Department of Obstetrics and Gynecology, University of Helsinki and Helsinki University Hospital, Haartmaninkatu 2, 00029 HUS, Helsinki, Finland.
BMC Pregnancy Childbirth. 2019 May 20;19(1):176. doi: 10.1186/s12884-019-2334-3.
The rates of cesarean section (CS) are increasing worldwide leading to an increased risk for maternal and neonatal complications in the subsequent pregnancy and labor. Previous studies have demonstrated that successful trial of labor after cesarean (TOLAC) is associated with the least maternal morbidity, but the risks of unsuccessful TOLAC exceed the risks of scheduled repeat CS. However, prediction of successful TOLAC is difficult, and only limited data on TOLAC in women with previous failed labor induction or labor dystocia exists. Our aim was to evaluate the success of TOLAC in women with a history of failed labor induction or labor dystocia, to compare the delivery outcomes according to stage of labor at time of previous CS, and to assess the risk factors for recurrent failed labor induction or labor dystocia.
This retrospective cohort study of 660 women with a prior CS for failed labor induction or labor dystocia undergoing TOLAC was carried out in Helsinki University Hospital, Finland, between 2013 and 2015. Data on the study population was obtained from the hospital database and analyzed using SPSS.
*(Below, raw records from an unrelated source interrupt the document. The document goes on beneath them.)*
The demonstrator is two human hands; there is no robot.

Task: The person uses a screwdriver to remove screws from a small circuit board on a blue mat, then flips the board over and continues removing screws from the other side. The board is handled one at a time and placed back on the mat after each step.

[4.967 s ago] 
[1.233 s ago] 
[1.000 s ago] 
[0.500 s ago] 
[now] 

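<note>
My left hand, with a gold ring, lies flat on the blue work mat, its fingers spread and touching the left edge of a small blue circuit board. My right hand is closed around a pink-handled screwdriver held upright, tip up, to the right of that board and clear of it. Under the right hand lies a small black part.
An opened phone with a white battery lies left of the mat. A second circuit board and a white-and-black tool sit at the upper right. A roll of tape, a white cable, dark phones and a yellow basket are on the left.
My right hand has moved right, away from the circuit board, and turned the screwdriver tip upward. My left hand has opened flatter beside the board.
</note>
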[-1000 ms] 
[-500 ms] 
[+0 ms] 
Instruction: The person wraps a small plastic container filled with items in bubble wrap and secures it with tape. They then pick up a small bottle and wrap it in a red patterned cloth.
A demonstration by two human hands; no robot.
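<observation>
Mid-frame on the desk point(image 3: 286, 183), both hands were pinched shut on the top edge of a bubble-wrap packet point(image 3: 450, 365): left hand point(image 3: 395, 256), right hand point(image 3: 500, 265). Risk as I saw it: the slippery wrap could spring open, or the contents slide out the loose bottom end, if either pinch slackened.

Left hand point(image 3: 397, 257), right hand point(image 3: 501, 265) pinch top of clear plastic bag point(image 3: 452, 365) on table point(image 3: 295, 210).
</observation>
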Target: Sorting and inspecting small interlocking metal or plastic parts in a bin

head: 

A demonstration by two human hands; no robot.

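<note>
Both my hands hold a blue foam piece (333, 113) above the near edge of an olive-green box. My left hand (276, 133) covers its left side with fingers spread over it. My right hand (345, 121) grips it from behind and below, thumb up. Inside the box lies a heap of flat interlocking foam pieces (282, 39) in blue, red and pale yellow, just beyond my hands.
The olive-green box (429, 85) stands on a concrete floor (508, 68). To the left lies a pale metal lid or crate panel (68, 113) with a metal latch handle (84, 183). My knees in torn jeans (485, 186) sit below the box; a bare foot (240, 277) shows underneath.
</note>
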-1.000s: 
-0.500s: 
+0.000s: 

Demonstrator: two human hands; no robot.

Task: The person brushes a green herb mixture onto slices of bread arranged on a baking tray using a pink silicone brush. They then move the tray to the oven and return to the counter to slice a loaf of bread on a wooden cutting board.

The rate of vaginal delivery was 72.9% and the rate of repeat CS for failed induction or labor dystocia was 17.7%. The rate of successful TOLAC was 75.6% in women with a history of labor arrest in the first stage of labor, 73.1% in women with a history of labor arrest in the second stage of labor, and 59.0% in women with previous failed induction. The adjusted risk factors for recurrent failed induction or labor dystocia were maternal height < 160 cm (OR 1.9 95% CI 1.1-3.1), no prior vaginal delivery (OR 8.3 95% CI 3.5-19.8), type 1 or gestational diabetes (OR 1.8 95% CI 1.0-3.0), IOL for suspected non-diabetic fetal macrosomia (OR 10.8 95% CI 2.1-55.9) and birthweight ≥4500 g (OR 3.3 95% CI 1.3-7.9).
TOLAC is a feasible option to scheduled repeat CS in women with a history of failed induction or labor dystocia. However, women with no previous vaginal delivery, maternal height < 160 cm, diabetes or suspected neonatal macrosomia (≥4500 g) may be at increased risk for failed TOLAC.
剖宫产率(CS)在全球范围内呈上升趋势,导致随后妊娠和分娩中产妇和新生儿并发症的风险增加。先前的研究表明,剖宫产术后阴道试产(TOLAC)的成功率与产妇发病率最低有关,但 TOLAC 不成功的风险超过了计划性重复 CS 的风险。然而,TOLAC 成功的预测较为困难,仅有有限的数据涉及既往引产失败或产程延长的 TOLAC。我们的目的是评估有既往引产失败或产程延长史的妇女 TOLAC 的成功率,根据既往 CS 时的产程阶段比较分娩结局,并评估复发性引产失败或产程延长的危险因素。
这项回顾性队列研究纳入了 2013 年至 2015 年期间在芬兰赫尔辛基大学医院接受 TOLAC 的 660 名因引产失败或产程延长而行剖宫产的妇女。研究人群的数据来自医院数据库,并使用 SPSS 进行分析。
阴道分娩率为 72.9%,因引产失败或产程延长而再次行 CS 的比率为 17.7%。在第一产程有产程停滞史的妇女中,TOLAC 成功的比例为 75.6%,第二产程有产程停滞史的妇女中 TOLAC 成功的比例为 73.1%,既往引产失败的妇女中 TOLAC 成功的比例为 59.0%。复发性引产失败或产程延长的调整后危险因素包括:母亲身高<160cm(OR 1.9,95%CI 1.1-3.1)、无既往阴道分娩史(OR 8.3,95%CI 3.5-19.8)、1 型或妊娠期糖尿病(OR 1.8,95%CI 1.0-3.0)、因疑似非糖尿病巨大儿行 IOL(OR 10.8,95%CI 2.1-55.9)和出生体重≥4500g(OR 3.3,95%CI 1.3-7.9)。
TOLAC 是既往引产失败或产程延长的妇女计划性重复 CS 的可行选择。然而,无既往阴道分娩史、母亲身高<160cm、糖尿病或疑似巨大儿(≥4500g)的妇女 TOLAC 失败的风险可能增加。